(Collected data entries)
%%
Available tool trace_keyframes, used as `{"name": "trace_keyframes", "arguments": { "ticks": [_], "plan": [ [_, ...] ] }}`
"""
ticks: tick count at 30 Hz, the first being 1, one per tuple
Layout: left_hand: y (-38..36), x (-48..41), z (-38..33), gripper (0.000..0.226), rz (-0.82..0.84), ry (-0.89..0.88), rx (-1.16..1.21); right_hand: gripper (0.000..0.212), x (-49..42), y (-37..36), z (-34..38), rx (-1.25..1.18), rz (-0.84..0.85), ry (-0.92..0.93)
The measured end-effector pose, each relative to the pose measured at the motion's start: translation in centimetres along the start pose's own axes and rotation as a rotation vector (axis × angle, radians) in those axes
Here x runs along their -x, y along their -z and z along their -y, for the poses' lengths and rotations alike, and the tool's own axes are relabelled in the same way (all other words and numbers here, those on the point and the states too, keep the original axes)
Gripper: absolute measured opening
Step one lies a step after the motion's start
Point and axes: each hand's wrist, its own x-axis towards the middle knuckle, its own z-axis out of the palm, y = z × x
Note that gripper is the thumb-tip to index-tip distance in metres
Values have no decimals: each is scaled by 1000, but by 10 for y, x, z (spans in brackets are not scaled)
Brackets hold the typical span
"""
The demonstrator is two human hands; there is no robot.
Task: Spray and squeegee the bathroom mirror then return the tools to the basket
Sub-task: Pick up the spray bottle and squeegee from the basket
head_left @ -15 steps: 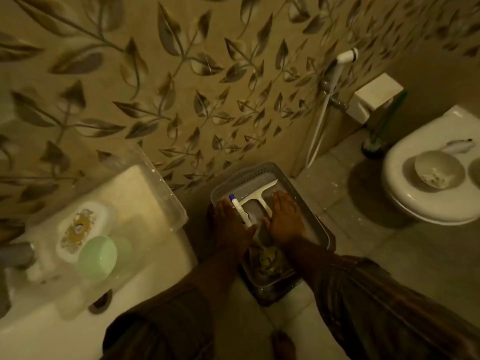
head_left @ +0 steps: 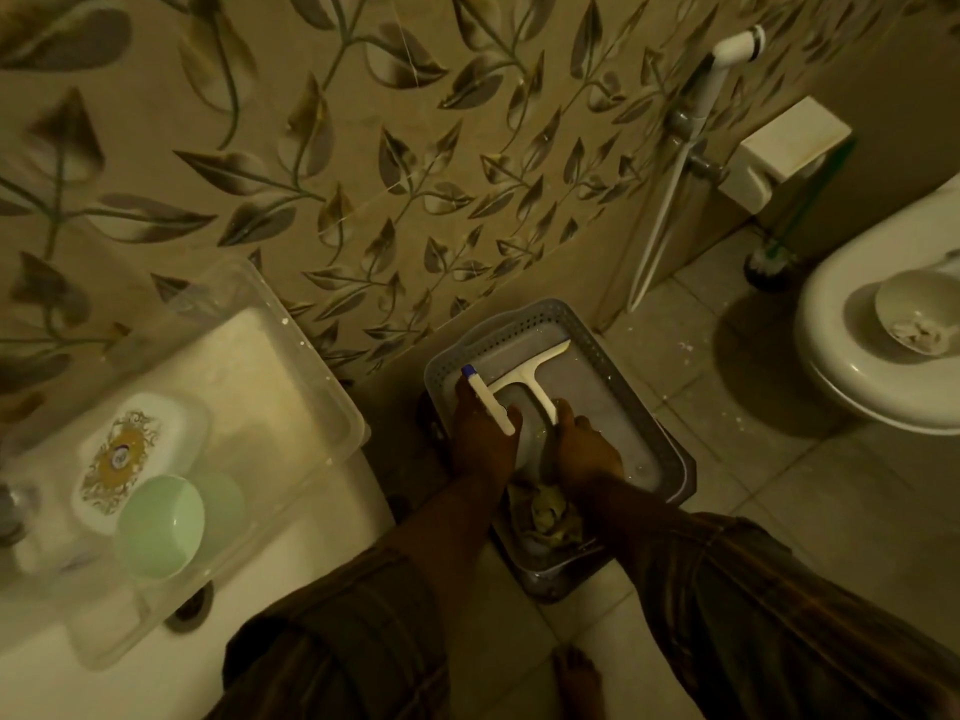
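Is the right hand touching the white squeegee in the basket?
Touching. In the head view the right hand closes over the lower end of the squeegee handle, with no gap between them, inside the grey basket.

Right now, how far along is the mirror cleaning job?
It can't be told whether the tools are coming out or going back. Both hands are in the gray basket: left hand on the spray bottle, right hand on the squeegee. No mirror shows.

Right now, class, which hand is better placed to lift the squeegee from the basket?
The right hand: its fingers already touch the squeegee handle in the basket, while the left hand is on the spray bottle.
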Motion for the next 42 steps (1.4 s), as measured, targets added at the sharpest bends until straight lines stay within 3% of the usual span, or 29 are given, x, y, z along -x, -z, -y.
{"name": "trace_keyframes", "arguments": {
  "ticks": [9,14,19,23,28,37,42],
  "plan": [
    [14,18,-19,72,-69,-81,-3,29,27,10,11,-200,-111,95],
    [55,39,-45,59,-219,-183,36,25,55,48,35,-285,-217,202],
    [120,60,-83,45,-245,-244,313,31,94,106,77,-303,-362,343],
    [172,89,-121,41,-321,-357,329,31,138,167,118,-319,-502,466],
    [254,138,-167,28,-394,-496,406,46,210,239,163,-225,-729,574],
    [454,236,-211,9,-671,-686,521,38,375,334,305,-240,-1022,869],
    [579,294,-198,12,-771,-673,593,37,466,348,402,-221,-1106,1097]
  ]
}}
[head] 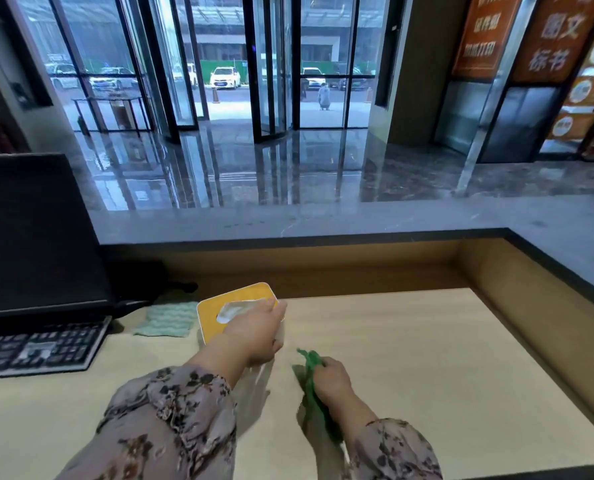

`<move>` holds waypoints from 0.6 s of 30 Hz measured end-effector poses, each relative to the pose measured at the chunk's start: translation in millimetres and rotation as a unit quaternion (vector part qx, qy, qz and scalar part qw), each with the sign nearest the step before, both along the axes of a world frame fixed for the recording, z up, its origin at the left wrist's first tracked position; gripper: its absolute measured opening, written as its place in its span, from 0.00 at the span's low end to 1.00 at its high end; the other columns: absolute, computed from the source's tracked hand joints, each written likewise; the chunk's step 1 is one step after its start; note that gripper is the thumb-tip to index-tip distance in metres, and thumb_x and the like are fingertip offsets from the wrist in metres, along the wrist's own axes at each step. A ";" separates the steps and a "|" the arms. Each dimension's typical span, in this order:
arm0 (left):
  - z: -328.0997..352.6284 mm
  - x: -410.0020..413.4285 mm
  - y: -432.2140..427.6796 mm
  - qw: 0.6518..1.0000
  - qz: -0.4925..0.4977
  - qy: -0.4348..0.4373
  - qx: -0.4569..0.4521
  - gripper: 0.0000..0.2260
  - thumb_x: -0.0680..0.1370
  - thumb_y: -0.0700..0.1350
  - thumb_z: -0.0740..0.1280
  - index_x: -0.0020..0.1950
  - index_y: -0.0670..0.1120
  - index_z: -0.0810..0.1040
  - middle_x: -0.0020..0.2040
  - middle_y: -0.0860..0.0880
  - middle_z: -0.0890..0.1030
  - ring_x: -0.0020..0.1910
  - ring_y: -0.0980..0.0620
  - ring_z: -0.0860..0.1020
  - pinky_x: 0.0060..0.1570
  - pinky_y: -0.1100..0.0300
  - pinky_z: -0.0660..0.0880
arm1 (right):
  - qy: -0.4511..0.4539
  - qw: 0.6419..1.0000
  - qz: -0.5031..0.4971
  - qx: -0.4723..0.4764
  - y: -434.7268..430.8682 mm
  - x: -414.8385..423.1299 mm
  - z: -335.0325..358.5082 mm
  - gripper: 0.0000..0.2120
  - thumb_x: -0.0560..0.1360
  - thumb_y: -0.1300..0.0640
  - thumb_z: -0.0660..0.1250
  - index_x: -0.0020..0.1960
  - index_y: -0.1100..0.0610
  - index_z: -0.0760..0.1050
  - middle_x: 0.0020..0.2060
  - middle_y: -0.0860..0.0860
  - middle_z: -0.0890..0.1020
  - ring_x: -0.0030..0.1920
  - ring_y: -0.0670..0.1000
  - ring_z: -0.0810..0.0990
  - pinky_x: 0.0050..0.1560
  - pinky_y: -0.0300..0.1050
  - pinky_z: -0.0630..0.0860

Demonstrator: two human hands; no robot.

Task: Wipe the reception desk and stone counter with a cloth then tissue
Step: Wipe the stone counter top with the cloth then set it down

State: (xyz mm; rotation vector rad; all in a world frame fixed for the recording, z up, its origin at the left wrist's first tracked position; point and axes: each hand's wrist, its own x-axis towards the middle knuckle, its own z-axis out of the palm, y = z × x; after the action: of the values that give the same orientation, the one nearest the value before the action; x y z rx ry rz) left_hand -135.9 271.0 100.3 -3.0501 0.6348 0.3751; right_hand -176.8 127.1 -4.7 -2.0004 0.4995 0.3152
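My left hand (257, 336) grips the near right side of a yellow-topped tissue box (212, 315), which is tilted up off the pale wooden reception desk (410, 358). A white tissue shows in the box's slot. To the right, my right hand (332, 377) is closed on a green cloth (311, 362) that trails down along my forearm and rests on the desk. The grey stone counter (323, 216) runs along the far side and bends round to the right.
A light teal cloth (167, 320) lies left of the box. A black keyboard (36, 348) and the back of a dark monitor (29, 230) stand at the left. A raised wooden wall borders the desk at the back and right.
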 end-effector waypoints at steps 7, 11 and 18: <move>24.8 40.1 17.5 0.996 0.059 -0.033 -0.057 0.34 0.80 0.51 0.62 0.79 0.49 0.46 0.80 0.47 0.49 0.78 0.48 0.50 0.74 0.50 0.60 | -0.002 0.932 -0.179 0.316 -40.2 63.4 91.9 0.10 0.77 0.66 0.56 0.44 0.66 0.75 0.37 0.62 0.78 0.34 0.58 0.76 0.38 0.50 0.75; 34.6 62.9 31.7 0.991 0.100 -0.059 -0.062 0.36 0.79 0.53 0.65 0.80 0.48 0.47 0.80 0.47 0.51 0.78 0.48 0.51 0.75 0.52 0.57 | -0.073 0.923 -0.163 0.342 -50.1 102.7 151.2 0.10 0.78 0.64 0.57 0.43 0.64 0.75 0.35 0.60 0.77 0.33 0.57 0.76 0.36 0.48 0.74; 35.4 103.3 44.5 0.975 0.174 -0.105 -0.090 0.35 0.79 0.53 0.64 0.79 0.48 0.48 0.80 0.48 0.50 0.78 0.49 0.49 0.75 0.54 0.52 | -0.216 0.970 -0.084 0.072 -53.8 212.2 187.8 0.19 0.79 0.63 0.50 0.65 0.59 0.72 0.54 0.58 0.78 0.45 0.57 0.76 0.42 0.47 0.70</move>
State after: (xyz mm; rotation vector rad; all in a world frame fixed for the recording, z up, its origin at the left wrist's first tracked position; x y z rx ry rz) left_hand -32.6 315.5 135.7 -3.3101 0.1285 -0.0110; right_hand 35.5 73.3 183.1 -1.8019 0.3505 -0.1849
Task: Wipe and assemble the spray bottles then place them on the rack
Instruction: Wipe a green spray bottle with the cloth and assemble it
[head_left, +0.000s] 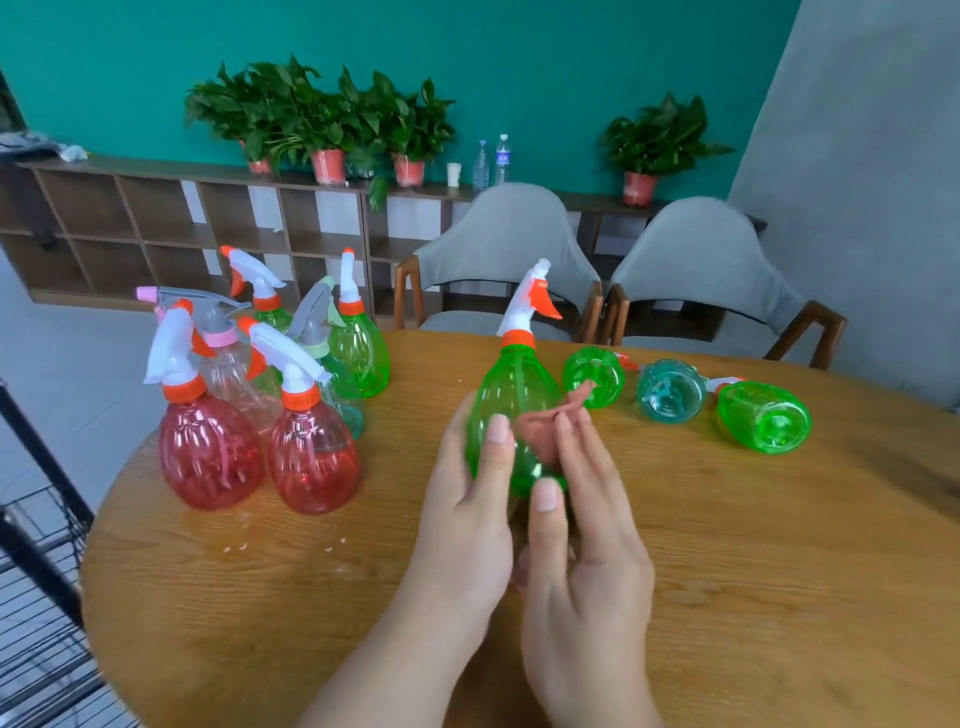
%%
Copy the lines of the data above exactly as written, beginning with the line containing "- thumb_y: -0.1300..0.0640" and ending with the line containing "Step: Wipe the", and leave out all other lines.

  - thumb_y: -0.1300..0.0640
  - thumb_z: -0.0660..0.1250
  - index_x: -0.0020..0.1960
  - index_y: -0.1100..0.0610
  - index_z: -0.0760..0.1050
  - middle_x: 0.0020..0.2060
  - middle_y: -0.0860..0.0860
  - middle_z: -0.0890..0.1020
  - ring_x: -0.0030..0.1920
  - ring_y: -0.0670..0.1000
  - ring_z: -0.0810..0.0990
  - pinky_x: 0.0050..0.1560
  - pinky_y: -0.0300..0.1050
  - pinky_z: -0.0630..0.0860

Demonstrator: two human hands; no robot.

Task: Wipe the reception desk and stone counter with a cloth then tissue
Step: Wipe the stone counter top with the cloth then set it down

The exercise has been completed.